### Try it
A word-for-word copy of the records that follow is needed, with every picture omitted.

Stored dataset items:

::::::::::

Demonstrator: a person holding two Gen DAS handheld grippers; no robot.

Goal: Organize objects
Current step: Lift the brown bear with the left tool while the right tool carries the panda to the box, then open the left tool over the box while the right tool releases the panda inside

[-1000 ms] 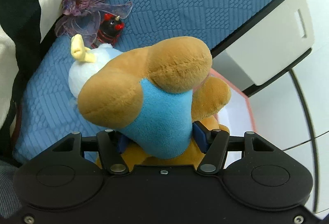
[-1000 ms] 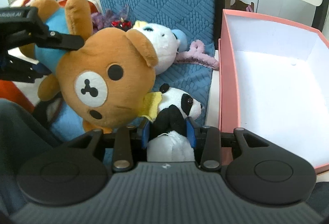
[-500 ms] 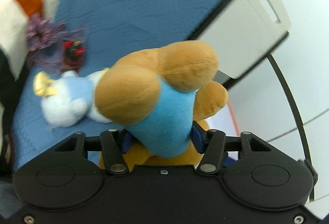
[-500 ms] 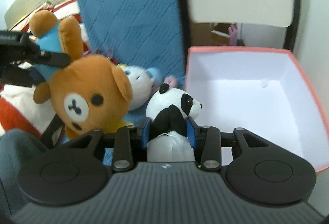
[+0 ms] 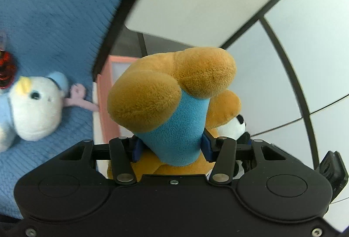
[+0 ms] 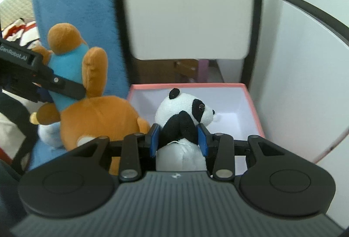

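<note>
Risk of collision over the pink box: both plush toys converging on the same opening, with the brown bear hanging head-down and bulky, likely to snag the rim at 9 o'clock or knock the panda askew on release. Left claw clamped on the bear's blue-shirted middle, legs pointing up toward 12 o'clock, tilted forward just left of the box. Right claw clamped on the panda's black chest, held level above the box's near edge, with a white duck plush lying on the blue cushion at 9 o'clock.
</note>
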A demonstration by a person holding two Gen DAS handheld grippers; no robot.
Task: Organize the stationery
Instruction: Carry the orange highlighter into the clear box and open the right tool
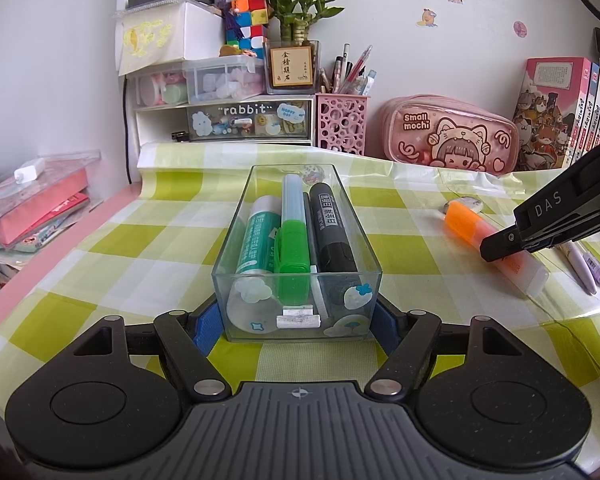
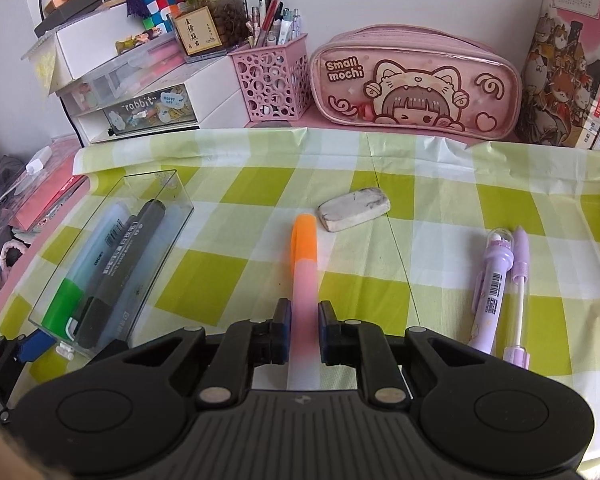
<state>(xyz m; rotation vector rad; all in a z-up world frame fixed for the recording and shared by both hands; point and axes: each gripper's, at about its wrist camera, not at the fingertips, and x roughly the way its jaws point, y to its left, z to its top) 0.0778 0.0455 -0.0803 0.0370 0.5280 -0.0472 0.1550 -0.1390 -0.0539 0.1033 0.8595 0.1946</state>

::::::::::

### Response to this exercise
Demonstrator: a person holding two Gen DAS handheld grippers; no robot.

Goal: Organize objects
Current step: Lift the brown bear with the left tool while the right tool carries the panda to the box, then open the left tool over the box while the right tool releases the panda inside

[-1000 ms] 
[-1000 ms] 
[-500 ms] 
[-500 ms] 
[+0 ms] 
[+0 ms] 

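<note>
Risk of collision over the pink box: both plush toys converging on the same opening, with the brown bear hanging head-down and bulky, likely to snag the rim at 9 o'clock or knock the panda askew on release. Left claw clamped on the bear's blue-shirted middle, legs pointing up toward 12 o'clock, tilted forward just left of the box. Right claw clamped on the panda's black chest, held level above the box's near edge, with a white duck plush lying on the blue cushion at 9 o'clock.
</note>
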A demonstration by a person holding two Gen DAS handheld grippers; no robot.
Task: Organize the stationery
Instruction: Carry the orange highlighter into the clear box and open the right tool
<state>(xyz m; rotation vector rad; all in a z-up world frame fixed for the recording and shared by both hands; point and axes: each gripper's, at about its wrist camera, not at the fingertips, and x roughly the way its jaws point, y to its left, z to its top) 0.0778 0.0455 -0.0803 0.0370 0.5280 -0.0472 0.1550 -0.1390 -0.0539 0.1033 0.8595 0.1946</state>

What this exercise required has been given in full.